* _Problem_: Type out the data again, word for word and in full.

^^^^^^^^^^^^^^^^

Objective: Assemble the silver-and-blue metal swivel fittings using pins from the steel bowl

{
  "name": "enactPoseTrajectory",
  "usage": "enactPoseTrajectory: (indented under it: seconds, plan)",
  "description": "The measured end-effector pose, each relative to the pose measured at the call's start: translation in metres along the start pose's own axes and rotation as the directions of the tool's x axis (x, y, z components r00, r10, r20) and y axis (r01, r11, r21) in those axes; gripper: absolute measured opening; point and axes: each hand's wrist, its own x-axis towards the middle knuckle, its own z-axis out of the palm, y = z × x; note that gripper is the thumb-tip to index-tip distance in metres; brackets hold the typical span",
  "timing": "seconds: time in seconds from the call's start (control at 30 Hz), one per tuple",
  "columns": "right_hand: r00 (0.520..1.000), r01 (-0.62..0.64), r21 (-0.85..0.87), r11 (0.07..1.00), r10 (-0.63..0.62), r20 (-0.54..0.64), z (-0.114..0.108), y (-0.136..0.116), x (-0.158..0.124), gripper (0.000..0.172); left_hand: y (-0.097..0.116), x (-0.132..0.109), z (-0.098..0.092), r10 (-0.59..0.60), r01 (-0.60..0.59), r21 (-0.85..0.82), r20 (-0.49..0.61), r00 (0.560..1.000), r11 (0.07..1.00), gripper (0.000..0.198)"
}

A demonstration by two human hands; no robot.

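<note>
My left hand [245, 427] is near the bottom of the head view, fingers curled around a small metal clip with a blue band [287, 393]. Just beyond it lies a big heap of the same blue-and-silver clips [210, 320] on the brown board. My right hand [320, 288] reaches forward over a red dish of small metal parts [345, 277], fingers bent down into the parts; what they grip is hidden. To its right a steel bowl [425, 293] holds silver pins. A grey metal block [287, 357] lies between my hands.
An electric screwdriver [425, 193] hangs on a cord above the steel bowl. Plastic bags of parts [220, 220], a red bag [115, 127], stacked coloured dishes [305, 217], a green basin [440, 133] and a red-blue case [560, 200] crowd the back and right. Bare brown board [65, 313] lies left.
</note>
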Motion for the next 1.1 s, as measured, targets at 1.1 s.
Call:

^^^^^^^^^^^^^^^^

* _Answer section_:
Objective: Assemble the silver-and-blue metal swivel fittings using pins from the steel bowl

{
  "name": "enactPoseTrajectory",
  "usage": "enactPoseTrajectory: (indented under it: seconds, plan)",
  "description": "The measured end-effector pose, each relative to the pose measured at the call's start: translation in metres along the start pose's own axes and rotation as the directions of the tool's x axis (x, y, z components r00, r10, r20) and y axis (r01, r11, r21) in those axes; gripper: absolute measured opening; point and axes: each hand's wrist, its own x-axis towards the middle knuckle, its own z-axis out of the palm, y = z × x; note that gripper is the thumb-tip to index-tip distance in metres; brackets hold the typical span",
  "timing": "seconds: time in seconds from the call's start (control at 30 Hz), one per tuple",
  "columns": "right_hand: r00 (0.520..1.000), r01 (-0.62..0.64), r21 (-0.85..0.87), r11 (0.07..1.00), r10 (-0.63..0.62), r20 (-0.54..0.64), z (-0.114..0.108), y (-0.136..0.116), x (-0.158..0.124), gripper (0.000..0.172); left_hand: y (-0.097..0.116), x (-0.132..0.109), z (-0.098..0.092), r10 (-0.59..0.60), r01 (-0.60..0.59), r21 (-0.85..0.82), r20 (-0.49..0.61), r00 (0.560..1.000), r11 (0.07..1.00), gripper (0.000..0.198)"
}

A demonstration by two human hands; no robot.

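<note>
My left hand [245, 427] is near the bottom of the head view, fingers curled around a small metal clip with a blue band [287, 393]. Just beyond it lies a big heap of the same blue-and-silver clips [210, 320] on the brown board. My right hand [320, 288] reaches forward over a red dish of small metal parts [345, 277], fingers bent down into the parts; what they grip is hidden. To its right a steel bowl [425, 293] holds silver pins. A grey metal block [287, 357] lies between my hands.
An electric screwdriver [425, 193] hangs on a cord above the steel bowl. Plastic bags of parts [220, 220], a red bag [115, 127], stacked coloured dishes [305, 217], a green basin [440, 133] and a red-blue case [560, 200] crowd the back and right. Bare brown board [65, 313] lies left.
</note>
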Motion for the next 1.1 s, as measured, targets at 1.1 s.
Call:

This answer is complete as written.